Exercise directions
Exclude the pictures and transcribe the rest of the data below exactly.

Records shown below:

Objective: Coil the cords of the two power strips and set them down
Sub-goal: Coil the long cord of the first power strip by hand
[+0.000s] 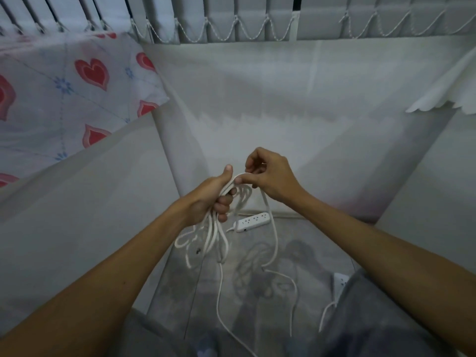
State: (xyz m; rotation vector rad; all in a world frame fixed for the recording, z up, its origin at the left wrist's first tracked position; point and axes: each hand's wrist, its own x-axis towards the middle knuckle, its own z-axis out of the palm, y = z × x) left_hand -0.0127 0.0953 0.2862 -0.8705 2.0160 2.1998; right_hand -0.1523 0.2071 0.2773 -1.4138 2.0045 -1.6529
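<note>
- Floor point(201, 300) is a narrow grey lane running 6–12 o'clock. White drapes point(283, 104) box it in on both sides and at the far end.
- Bed point(77, 81) with a heart-print sheet sits at 10 o'clock, blinds point(257, 19) at 12.
- Open room is the lane alone — widest near the bottom of frame, narrowing to a wedge at the far end.
- Left hand point(213, 199) is at frame centre, thumb up, fingers curled round a coil point(208, 238) of white cord. The loops hang from the fist toward 6–7 o'clock; can't tell if the lowest ones touch the floor.
- Right hand point(269, 177) is just at 2 o'clock of the left, almost touching it. Thumb and fingers pinch the cord point(276, 238) at the top of the coil, and the other fingers are curled in.
- From that pinch one strand drops toward 5 o'clock, kinks at the floor, then runs on toward 6. A second strand leaves the bottom of the coil and runs to 6, out of frame.
- Strip point(253, 221) lies flat on the floor at 5 o'clock of the hands, near the foot of the far drape, sockets up. Its long axis is 8–2 o'clock, with the cord leaving the 8 o'clock end.
- Second strip point(339, 280) is at 4 o'clock of frame, mostly hidden behind a grey-clad leg point(373, 318). Too little shows to call its axis.
</note>
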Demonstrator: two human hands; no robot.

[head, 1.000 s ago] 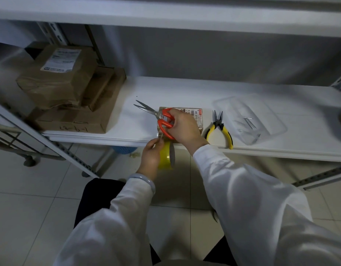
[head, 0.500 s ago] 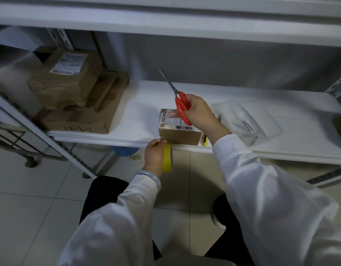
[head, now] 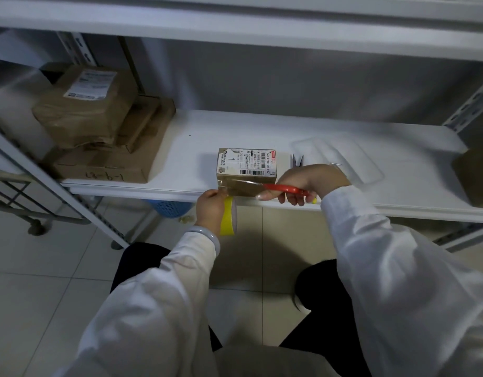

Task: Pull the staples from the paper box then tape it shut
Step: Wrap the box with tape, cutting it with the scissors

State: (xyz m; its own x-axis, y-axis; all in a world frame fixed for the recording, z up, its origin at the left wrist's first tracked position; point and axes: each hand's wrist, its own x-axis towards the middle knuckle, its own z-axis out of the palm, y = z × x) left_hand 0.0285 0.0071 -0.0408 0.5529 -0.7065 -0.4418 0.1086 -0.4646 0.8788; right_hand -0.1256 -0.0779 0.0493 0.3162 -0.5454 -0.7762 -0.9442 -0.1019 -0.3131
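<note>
- Head view: the paper box (head: 245, 165) is sitting at the near edge of the white shelf (head: 197, 148), its labelled top facing up
- The left hand (head: 210, 206) is staying just below the shelf edge, at the near left corner of the box, its fingers (head: 221, 195) clenching the yellow tape roll (head: 227, 216), with a clear strip of tape (head: 223, 186) running up from the roll onto the box's near face
- The right hand (head: 307, 182) is grasping the red-handled scissors (head: 273, 186), fingers threaded through the handles, blades pointing left across the near face of the box toward the tape strip
- Pliers (head: 297, 160) are lying just right of the box, mostly hidden behind the right hand
- A clear plastic tray (head: 341, 159) is resting farther right on the shelf
- Brown cardboard parcels (head: 99, 131) are standing stacked at the left end of the shelf, well apart from the box
</note>
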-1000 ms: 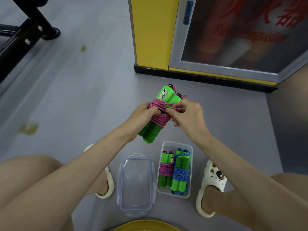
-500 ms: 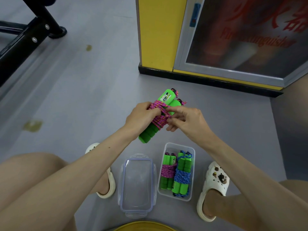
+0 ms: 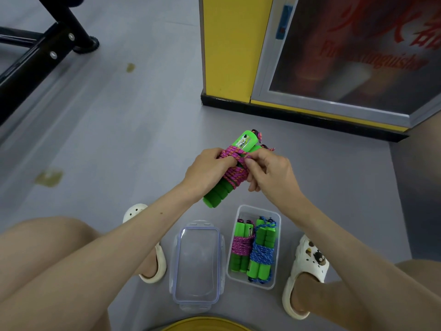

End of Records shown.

Expected answer
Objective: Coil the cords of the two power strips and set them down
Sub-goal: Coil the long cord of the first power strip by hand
[+0.000s] 
State: (xyz m; rotation vector rad; all in a world frame fixed for the recording, z up, its origin at the left wrist's first tracked position; point and axes: each hand's wrist, its own x-axis towards the middle knuckle, its own z-axis out of the palm, y = z × x) left_hand -0.0127 0.0953 0.2862 -0.8705 2.0160 2.1998; right_hand -0.1523 0.2071 0.2773 -1.4138 2.0045 -1.6529
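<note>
- Floor point(201, 300) is a narrow grey lane running 6–12 o'clock. White drapes point(283, 104) box it in on both sides and at the far end.
- Bed point(77, 81) with a heart-print sheet sits at 10 o'clock, blinds point(257, 19) at 12.
- Open room is the lane alone — widest near the bottom of frame, narrowing to a wedge at the far end.
- Left hand point(213, 199) is at frame centre, thumb up, fingers curled round a coil point(208, 238) of white cord. The loops hang from the fist toward 6–7 o'clock; can't tell if the lowest ones touch the floor.
- Right hand point(269, 177) is just at 2 o'clock of the left, almost touching it. Thumb and fingers pinch the cord point(276, 238) at the top of the coil, and the other fingers are curled in.
- From that pinch one strand drops toward 5 o'clock, kinks at the floor, then runs on toward 6. A second strand leaves the bottom of the coil and runs to 6, out of frame.
- Strip point(253, 221) lies flat on the floor at 5 o'clock of the hands, near the foot of the far drape, sockets up. Its long axis is 8–2 o'clock, with the cord leaving the 8 o'clock end.
- Second strip point(339, 280) is at 4 o'clock of frame, mostly hidden behind a grey-clad leg point(373, 318). Too little shows to call its axis.
</note>
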Demonstrator: two human hands; no robot.

[head, 1.000 s ago] 
[head, 0.500 s ago] 
[head, now] 

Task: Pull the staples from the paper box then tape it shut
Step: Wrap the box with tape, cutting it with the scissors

State: (xyz m; its own x-axis, y-axis; all in a world frame fixed for the recording, z up, its origin at the left wrist's first tracked position; point and axes: each hand's wrist, its own x-axis towards the middle knuckle, its own z-axis out of the palm, y = z × x) left_hand 0.0285 0.0071 -0.0408 0.5529 -0.7065 -0.4418 0.1086 -0.4646 0.8788; right_hand -0.1256 -0.0779 0.0493 0.3162 -0.5454 -0.7762 -0.9442 -0.1019 -0.3131
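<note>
- Head view: the paper box (head: 245, 165) is sitting at the near edge of the white shelf (head: 197, 148), its labelled top facing up
- The left hand (head: 210, 206) is staying just below the shelf edge, at the near left corner of the box, its fingers (head: 221, 195) clenching the yellow tape roll (head: 227, 216), with a clear strip of tape (head: 223, 186) running up from the roll onto the box's near face
- The right hand (head: 307, 182) is grasping the red-handled scissors (head: 273, 186), fingers threaded through the handles, blades pointing left across the near face of the box toward the tape strip
- Pliers (head: 297, 160) are lying just right of the box, mostly hidden behind the right hand
- A clear plastic tray (head: 341, 159) is resting farther right on the shelf
- Brown cardboard parcels (head: 99, 131) are standing stacked at the left end of the shelf, well apart from the box
</note>
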-1000 ms: 
-500 ms: 
+0 ms: 

No additional answer is expected.